> _Required action_
From the line containing "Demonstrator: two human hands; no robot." down to the line containing "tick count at" in the records below, reproduce every line exactly, ends included, and omit all others.

> _Records supplied_
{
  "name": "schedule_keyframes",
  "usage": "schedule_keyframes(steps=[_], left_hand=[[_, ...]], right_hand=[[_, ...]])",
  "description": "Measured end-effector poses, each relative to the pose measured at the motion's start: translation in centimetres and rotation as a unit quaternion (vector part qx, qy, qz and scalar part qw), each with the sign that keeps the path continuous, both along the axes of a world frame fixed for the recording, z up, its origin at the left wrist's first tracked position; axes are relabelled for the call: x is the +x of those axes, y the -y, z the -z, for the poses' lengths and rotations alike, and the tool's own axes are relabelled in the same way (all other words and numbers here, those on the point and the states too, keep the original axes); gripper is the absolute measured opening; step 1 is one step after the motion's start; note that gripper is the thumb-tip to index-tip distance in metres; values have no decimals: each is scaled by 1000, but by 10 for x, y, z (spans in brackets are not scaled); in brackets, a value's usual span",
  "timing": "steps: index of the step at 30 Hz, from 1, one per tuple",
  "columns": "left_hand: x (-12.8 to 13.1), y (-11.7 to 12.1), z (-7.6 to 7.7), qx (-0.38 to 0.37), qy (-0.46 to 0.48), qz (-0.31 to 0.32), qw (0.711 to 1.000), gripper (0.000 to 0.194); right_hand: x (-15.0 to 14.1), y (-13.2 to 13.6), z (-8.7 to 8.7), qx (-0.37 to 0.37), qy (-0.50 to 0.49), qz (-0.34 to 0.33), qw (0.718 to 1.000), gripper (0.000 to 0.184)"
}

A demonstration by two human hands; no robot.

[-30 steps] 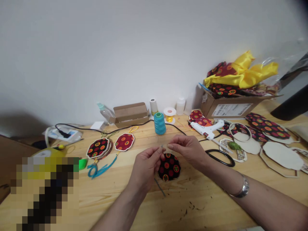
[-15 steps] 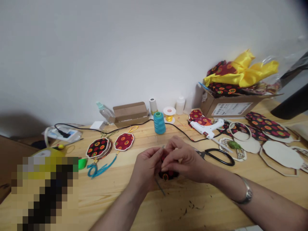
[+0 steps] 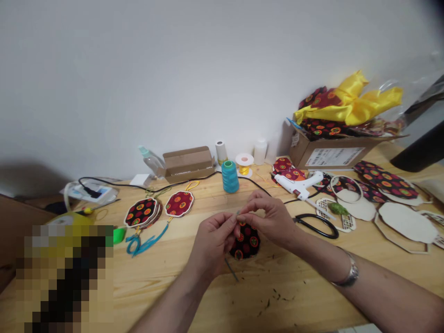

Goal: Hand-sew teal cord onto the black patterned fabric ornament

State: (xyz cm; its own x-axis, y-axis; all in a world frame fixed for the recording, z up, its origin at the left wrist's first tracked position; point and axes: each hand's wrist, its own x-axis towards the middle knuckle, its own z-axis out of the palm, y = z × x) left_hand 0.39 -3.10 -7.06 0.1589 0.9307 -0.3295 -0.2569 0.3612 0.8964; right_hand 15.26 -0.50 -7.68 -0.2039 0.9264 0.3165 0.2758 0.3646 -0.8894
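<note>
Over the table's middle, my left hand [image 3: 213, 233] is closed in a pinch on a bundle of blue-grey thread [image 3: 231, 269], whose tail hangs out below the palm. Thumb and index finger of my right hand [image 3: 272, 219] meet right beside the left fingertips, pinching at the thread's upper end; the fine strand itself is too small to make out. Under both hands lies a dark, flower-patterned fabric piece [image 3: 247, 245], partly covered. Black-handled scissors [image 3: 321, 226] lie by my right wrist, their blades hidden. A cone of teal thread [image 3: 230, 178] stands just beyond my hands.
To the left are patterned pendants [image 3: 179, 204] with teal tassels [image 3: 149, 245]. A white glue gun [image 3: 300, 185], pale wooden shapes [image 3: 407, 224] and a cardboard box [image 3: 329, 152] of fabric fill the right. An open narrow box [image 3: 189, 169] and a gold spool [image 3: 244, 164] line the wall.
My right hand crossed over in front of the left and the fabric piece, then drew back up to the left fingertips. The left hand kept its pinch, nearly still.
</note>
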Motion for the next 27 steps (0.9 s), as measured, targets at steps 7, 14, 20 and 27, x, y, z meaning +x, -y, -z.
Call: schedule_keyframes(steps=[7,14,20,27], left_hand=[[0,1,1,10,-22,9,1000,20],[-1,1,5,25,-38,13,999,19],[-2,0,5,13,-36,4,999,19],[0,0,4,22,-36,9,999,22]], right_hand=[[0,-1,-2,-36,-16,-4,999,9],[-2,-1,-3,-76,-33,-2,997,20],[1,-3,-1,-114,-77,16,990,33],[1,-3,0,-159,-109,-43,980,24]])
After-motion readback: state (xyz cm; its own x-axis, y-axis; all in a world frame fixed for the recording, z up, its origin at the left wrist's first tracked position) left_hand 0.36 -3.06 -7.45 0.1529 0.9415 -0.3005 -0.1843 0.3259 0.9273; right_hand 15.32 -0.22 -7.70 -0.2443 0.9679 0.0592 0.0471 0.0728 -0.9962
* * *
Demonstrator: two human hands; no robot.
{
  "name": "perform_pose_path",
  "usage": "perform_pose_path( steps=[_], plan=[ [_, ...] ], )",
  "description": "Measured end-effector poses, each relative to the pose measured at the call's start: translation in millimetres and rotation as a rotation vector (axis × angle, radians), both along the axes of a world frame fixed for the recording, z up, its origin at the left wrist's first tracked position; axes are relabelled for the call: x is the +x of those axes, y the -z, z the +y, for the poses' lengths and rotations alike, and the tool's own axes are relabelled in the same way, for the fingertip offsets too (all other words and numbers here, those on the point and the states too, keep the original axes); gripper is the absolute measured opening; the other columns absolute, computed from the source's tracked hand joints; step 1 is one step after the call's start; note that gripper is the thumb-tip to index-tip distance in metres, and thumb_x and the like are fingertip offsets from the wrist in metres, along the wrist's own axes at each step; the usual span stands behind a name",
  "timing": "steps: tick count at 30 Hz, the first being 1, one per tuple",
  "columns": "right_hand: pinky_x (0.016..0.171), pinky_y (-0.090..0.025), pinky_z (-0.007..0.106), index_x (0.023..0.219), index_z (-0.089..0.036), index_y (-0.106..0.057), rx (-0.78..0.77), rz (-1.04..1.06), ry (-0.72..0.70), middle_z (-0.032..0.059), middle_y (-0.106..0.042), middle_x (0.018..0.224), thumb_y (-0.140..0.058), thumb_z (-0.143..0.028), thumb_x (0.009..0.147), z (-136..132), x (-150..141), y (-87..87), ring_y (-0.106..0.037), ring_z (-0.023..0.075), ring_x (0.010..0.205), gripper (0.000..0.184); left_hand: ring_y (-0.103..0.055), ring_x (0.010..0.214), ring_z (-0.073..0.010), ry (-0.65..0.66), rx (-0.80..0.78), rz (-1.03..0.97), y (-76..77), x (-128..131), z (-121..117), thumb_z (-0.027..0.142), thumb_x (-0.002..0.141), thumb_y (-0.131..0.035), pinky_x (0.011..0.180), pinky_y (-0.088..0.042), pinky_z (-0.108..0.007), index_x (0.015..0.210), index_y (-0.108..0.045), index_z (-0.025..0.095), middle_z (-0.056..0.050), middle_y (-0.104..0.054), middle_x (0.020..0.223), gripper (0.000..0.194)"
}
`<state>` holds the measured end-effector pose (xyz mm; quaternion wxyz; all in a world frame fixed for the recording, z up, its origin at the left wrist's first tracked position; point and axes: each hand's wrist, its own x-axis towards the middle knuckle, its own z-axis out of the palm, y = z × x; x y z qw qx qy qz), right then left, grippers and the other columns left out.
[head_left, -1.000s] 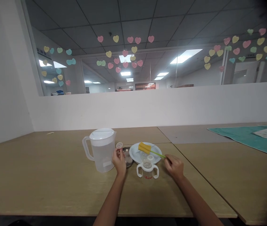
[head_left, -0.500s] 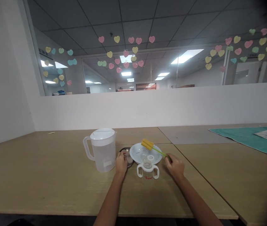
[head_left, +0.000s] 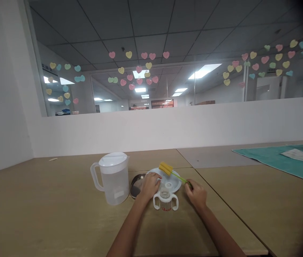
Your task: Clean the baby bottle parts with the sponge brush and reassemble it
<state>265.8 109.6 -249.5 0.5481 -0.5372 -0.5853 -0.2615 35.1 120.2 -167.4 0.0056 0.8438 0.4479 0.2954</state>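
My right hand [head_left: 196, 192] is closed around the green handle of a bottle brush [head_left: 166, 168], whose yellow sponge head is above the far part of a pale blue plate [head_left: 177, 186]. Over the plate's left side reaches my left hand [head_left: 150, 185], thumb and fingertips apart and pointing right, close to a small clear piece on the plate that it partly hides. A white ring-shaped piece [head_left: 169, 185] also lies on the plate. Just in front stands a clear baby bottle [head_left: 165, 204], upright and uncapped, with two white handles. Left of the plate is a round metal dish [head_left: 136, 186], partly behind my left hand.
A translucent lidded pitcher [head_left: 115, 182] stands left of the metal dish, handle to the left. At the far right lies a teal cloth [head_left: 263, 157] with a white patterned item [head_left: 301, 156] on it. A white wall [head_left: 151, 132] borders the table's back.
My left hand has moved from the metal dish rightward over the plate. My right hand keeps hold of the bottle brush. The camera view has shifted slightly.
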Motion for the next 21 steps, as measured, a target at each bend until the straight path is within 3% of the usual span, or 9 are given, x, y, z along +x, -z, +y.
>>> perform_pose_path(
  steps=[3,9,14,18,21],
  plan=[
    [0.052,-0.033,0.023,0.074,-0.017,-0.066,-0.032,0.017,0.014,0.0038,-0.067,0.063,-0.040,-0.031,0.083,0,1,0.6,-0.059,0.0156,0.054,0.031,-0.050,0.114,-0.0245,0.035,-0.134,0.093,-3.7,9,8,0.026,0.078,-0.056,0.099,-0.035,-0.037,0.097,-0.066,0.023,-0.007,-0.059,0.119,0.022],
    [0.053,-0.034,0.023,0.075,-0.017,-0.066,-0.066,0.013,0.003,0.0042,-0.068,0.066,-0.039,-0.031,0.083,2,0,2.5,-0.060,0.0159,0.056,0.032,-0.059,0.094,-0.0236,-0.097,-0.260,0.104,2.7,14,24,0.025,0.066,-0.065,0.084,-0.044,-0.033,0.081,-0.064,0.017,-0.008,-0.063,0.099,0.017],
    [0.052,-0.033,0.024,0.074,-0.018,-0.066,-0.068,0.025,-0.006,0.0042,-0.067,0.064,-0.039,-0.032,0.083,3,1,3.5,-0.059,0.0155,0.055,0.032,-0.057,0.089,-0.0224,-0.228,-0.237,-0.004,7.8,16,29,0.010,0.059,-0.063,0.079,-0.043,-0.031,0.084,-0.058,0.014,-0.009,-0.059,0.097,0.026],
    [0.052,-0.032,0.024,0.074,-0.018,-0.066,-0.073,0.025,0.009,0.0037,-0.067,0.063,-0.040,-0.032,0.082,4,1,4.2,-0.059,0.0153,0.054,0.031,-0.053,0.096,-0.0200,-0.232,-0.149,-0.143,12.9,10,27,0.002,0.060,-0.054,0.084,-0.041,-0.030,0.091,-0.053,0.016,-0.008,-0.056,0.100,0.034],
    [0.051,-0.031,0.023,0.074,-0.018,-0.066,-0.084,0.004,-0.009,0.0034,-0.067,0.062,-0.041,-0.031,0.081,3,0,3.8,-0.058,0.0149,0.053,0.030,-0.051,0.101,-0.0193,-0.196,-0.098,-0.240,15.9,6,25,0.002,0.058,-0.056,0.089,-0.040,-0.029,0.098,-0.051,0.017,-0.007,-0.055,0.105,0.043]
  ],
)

> _Finished task_
Demonstrator: two human hands; no robot.
{
  "name": "perform_pose_path",
  "usage": "perform_pose_path( steps=[_], plan=[ [_, ...] ], )",
  "description": "Measured end-effector poses, each relative to the pose measured at the call's start: translation in millimetres and rotation as a rotation vector (axis × angle, radians), both along the axes of a world frame fixed for the recording, z up, its origin at the left wrist's first tracked position; axes are relabelled for the call: x is the +x of those axes, y the -z, z the +y, for the poses' lengths and rotations alike, and the tool's own axes are relabelled in the same way, for the fingertip offsets too (all other words and numbers here, those on the point and the states too, keep the original axes); gripper is the absolute measured opening; the other columns absolute, computed from the source's tracked hand joints; step 1 is one step after the call's start; note that gripper is the thumb-tip to index-tip distance in metres, and thumb_x and the like are fingertip offsets from the wrist in metres, along the wrist's own axes at each step; the usual span stands behind a name",
  "timing": "steps: tick count at 30 Hz, the first being 1, one per tuple",

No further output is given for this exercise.